- Biliary tract cancers usually present at an advanced stage, and only approximately 20% of tumors are considered resectable.
- Surgery is the primary curative treatment option for early-stage biliary tract cancer. However, due to the high rates of recurrence with resection alone, there remains a need for effective adjuvant therapy to improve rates of relapse-free and overall survival while maintaining health-related quality of life.
- Patients with resected biliary tract cancer should be offered adjuvant capecitabine chemotherapy for a duration of 6 months. (Moderate recommendation; EB-B-I)
- In the BILCAP phase III randomized controlled trial, capecitabine was delivered at a dose of 1250 mg/m2 twice/day on treatment day 1 to 14 of a 3-weekly cycle for 24 weeks (8 cycles).

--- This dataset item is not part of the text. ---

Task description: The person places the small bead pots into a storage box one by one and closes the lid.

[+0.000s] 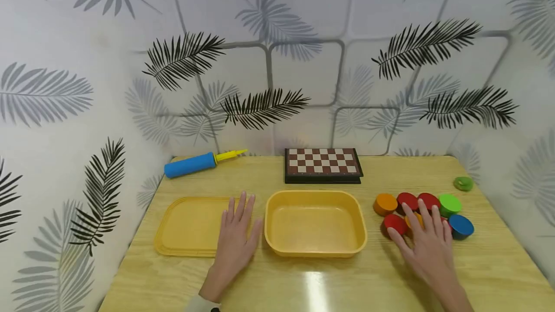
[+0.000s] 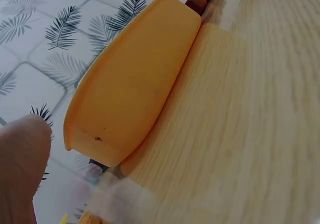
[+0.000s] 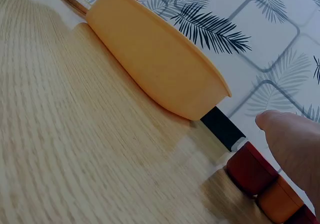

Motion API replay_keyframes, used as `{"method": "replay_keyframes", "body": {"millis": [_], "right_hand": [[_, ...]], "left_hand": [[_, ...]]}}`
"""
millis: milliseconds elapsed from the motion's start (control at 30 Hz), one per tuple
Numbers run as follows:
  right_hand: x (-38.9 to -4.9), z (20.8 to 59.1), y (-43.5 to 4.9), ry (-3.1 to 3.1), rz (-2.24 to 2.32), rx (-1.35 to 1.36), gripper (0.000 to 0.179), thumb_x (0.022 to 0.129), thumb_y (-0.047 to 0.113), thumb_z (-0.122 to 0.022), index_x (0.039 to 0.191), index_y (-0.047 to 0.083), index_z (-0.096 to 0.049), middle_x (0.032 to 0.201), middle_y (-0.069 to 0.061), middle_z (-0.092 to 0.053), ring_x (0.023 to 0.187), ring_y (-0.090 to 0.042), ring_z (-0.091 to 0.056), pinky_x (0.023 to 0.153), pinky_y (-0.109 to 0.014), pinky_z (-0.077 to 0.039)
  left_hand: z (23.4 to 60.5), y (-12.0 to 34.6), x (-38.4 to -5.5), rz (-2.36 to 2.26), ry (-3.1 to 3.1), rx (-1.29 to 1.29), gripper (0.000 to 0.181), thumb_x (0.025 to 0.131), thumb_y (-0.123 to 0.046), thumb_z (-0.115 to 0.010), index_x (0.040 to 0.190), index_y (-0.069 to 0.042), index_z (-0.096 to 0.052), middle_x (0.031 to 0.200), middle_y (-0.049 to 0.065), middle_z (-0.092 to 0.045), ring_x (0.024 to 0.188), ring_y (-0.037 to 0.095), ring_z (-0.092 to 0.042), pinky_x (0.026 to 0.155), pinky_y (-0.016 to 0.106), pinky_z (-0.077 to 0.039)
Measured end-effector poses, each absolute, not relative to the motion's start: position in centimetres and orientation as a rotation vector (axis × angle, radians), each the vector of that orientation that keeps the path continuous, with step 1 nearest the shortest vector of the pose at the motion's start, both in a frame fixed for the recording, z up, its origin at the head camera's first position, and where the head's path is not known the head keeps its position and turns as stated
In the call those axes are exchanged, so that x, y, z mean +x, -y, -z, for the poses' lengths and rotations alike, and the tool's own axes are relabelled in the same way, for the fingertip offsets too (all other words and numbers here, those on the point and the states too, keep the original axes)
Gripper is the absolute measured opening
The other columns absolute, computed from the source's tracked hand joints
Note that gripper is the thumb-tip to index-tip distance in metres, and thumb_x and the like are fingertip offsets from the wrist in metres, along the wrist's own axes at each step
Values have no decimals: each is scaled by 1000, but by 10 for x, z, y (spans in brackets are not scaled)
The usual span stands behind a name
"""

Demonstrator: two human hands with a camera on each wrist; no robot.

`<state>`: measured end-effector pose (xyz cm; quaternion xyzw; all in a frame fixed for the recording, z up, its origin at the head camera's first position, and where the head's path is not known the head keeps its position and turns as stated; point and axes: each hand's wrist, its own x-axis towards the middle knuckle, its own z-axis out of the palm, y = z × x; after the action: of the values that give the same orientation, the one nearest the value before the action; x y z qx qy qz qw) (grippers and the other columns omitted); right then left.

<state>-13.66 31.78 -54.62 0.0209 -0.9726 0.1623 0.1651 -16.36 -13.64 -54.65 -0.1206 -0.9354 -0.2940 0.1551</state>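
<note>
Head view: left hand (image 1: 236, 240) is over the right end of the yellow tray (image 1: 186, 225), fingers straight and slightly apart, thumb out toward the box (image 1: 315, 230). Holds nothing. Can't tell if it touches the tray.

Right hand (image 1: 427, 244) is over the tubs (image 1: 394, 225), fingers spread, pinching nothing. Contact with the tubs: can't tell.

Tubs sit right of the box, bunched in two rows. Back row, left to right: orange tub (image 1: 385, 204), red tub (image 1: 407, 201), second red tub (image 1: 428, 200), green tub (image 1: 450, 204). Front row: red at left, orange partly under the fingers, a bit of red past them, blue tub (image 1: 461, 227) at right.

Box is upright, between the hands, nothing in it. Tray lies flat to its left. Chessboard (image 1: 322, 162) is just behind the box. Blue pump (image 1: 191, 165) lies behind the tray, yellow nozzle pointing right. Green lump (image 1: 464, 183) is behind the tubs, far right. All on a wood table (image 1: 260, 283) against a leaf-print wall (image 1: 303, 4).

Left wrist: box side fills the middle, small dark mark (image 2: 98, 138) on its near end.
</note>
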Motion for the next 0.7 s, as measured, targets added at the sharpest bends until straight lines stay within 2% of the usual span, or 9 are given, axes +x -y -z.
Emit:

- The Expert Panel agrees that the recommended dose of capecitabine may be determined by institutional and regional practices.
- Patients with extrahepatic cholangiocarcinoma or gallbladder cancer and a microscopically positive surgical margin resection (R1 resection) may be offered chemoradiation therapy (CRT). (Conditional recommendation; EB/CB-B-L)
- A shared decision-making approach is recommended, considering the risk of potential harm and potential for benefit associated with radiation therapy for patients with extrahepatic cholangiocarcinoma or gallbladder cancer.
- The Expert Panel notes that in the SWOG0809 prospective single-arm trial of CRT, radiation was delivered at a dose of 45 Gy to regional lymphatics and 54 to 59.4 Gy to the tumor bed. However, at this time, the evidence base is not sufficiently well-developed to make a recommendation for optimal dosing of radiation therapy in the context of CRT.